**TASK TO COMPLETE**
Among the entries, find the lines with the string "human" and copy them.

**MATERIAL PROVIDED**
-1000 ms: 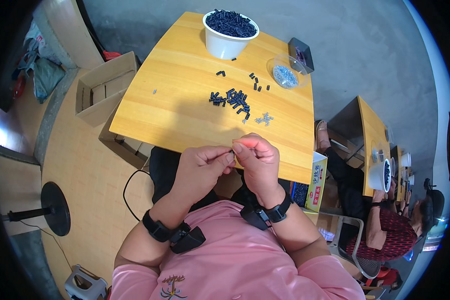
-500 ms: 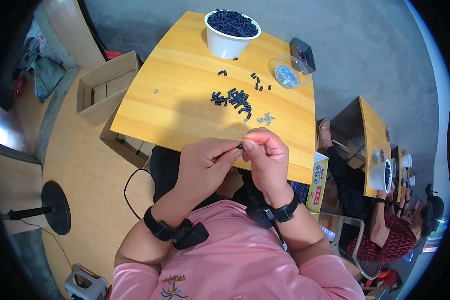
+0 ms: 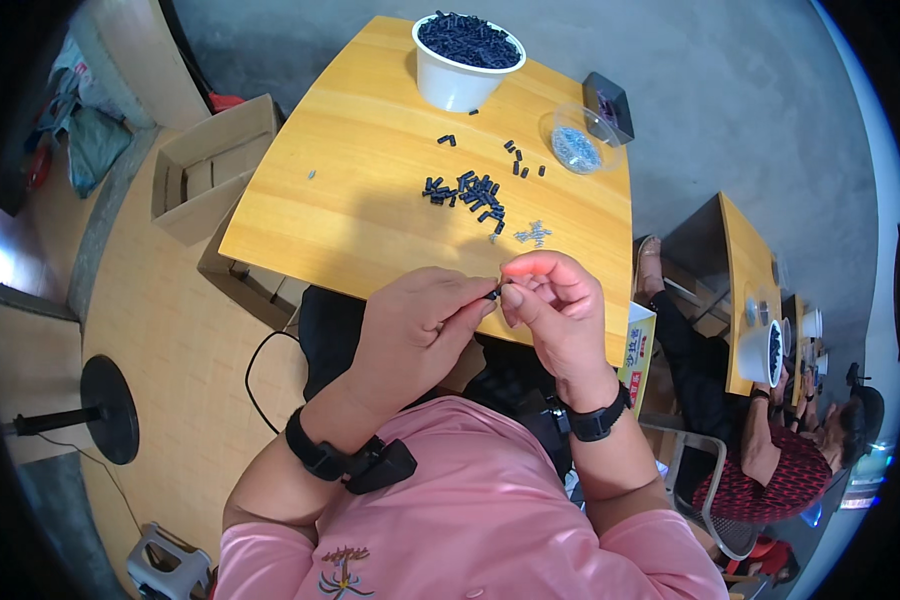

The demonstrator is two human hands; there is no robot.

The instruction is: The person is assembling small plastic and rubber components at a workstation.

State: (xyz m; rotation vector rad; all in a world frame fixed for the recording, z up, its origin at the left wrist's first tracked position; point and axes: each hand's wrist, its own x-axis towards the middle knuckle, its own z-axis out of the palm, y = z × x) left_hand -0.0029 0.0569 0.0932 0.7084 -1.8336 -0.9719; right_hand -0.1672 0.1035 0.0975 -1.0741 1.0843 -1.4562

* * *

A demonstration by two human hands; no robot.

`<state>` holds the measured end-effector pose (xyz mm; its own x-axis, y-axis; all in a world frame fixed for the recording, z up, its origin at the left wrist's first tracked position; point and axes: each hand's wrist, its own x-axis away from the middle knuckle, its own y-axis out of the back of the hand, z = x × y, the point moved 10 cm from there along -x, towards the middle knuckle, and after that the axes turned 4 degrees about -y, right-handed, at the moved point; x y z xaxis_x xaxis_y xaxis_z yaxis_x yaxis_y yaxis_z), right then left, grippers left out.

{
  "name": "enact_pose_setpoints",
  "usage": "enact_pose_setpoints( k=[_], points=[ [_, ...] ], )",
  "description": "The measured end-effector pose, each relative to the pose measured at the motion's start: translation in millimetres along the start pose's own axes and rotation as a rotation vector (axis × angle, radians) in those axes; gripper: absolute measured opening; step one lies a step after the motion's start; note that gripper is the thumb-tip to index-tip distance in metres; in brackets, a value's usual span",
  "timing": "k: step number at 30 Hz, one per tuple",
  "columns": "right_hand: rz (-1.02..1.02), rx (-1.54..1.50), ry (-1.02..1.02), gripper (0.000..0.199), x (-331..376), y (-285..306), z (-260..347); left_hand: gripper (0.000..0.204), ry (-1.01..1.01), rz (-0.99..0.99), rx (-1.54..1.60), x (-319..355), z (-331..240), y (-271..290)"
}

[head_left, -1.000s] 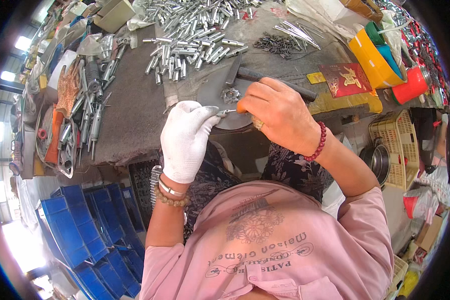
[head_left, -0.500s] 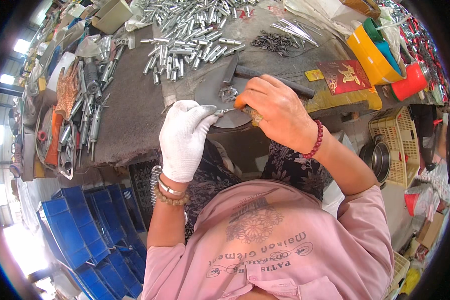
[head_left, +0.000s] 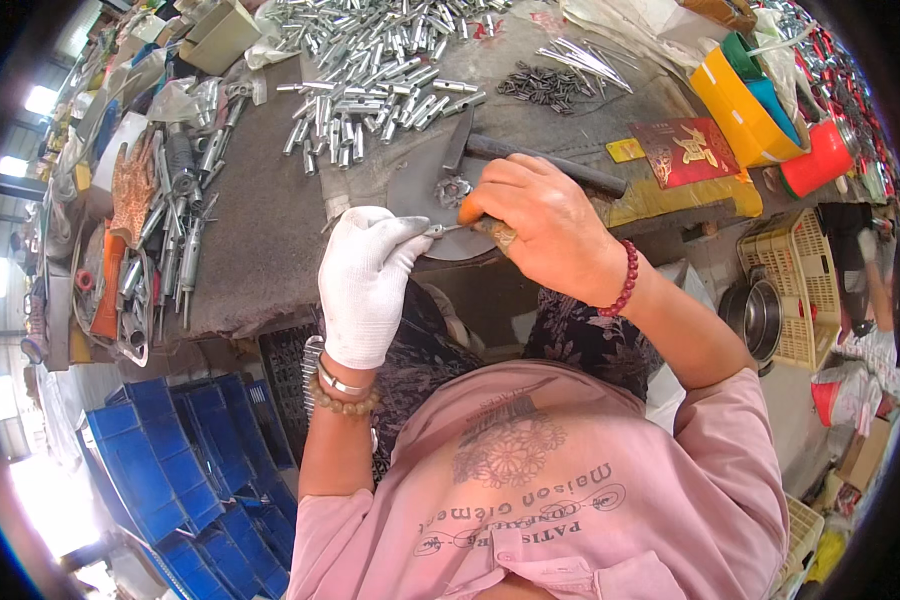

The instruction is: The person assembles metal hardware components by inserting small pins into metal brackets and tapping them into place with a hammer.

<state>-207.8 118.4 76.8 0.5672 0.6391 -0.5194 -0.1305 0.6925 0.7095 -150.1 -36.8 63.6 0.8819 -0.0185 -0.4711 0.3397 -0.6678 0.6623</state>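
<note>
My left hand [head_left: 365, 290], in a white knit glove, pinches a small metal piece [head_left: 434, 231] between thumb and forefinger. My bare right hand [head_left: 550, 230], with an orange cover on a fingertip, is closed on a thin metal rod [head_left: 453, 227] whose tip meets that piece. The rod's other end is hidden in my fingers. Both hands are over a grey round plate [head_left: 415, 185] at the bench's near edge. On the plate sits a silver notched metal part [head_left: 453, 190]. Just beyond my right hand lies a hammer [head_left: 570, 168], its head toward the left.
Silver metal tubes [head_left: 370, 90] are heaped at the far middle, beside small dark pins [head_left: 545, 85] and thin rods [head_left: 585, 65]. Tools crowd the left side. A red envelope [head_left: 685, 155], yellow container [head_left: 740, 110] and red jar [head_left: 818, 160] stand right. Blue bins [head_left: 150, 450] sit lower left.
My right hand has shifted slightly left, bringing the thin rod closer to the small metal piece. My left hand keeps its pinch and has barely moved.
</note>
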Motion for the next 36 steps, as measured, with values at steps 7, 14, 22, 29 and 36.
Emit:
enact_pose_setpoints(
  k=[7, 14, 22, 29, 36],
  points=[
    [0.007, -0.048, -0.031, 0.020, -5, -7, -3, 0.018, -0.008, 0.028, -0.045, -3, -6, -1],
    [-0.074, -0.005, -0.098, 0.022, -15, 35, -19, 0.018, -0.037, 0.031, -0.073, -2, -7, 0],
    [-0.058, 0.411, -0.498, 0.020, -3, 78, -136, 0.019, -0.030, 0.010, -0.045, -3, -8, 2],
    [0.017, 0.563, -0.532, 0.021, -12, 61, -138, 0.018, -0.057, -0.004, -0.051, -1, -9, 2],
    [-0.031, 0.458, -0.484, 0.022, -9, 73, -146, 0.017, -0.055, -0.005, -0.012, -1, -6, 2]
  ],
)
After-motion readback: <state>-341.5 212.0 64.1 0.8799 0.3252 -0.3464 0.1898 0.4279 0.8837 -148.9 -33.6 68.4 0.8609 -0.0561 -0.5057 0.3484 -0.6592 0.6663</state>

**REPLY TO THE TASK**
The demonstrator is two human hands; there is no robot.
A demonstration by two human hands; no robot.

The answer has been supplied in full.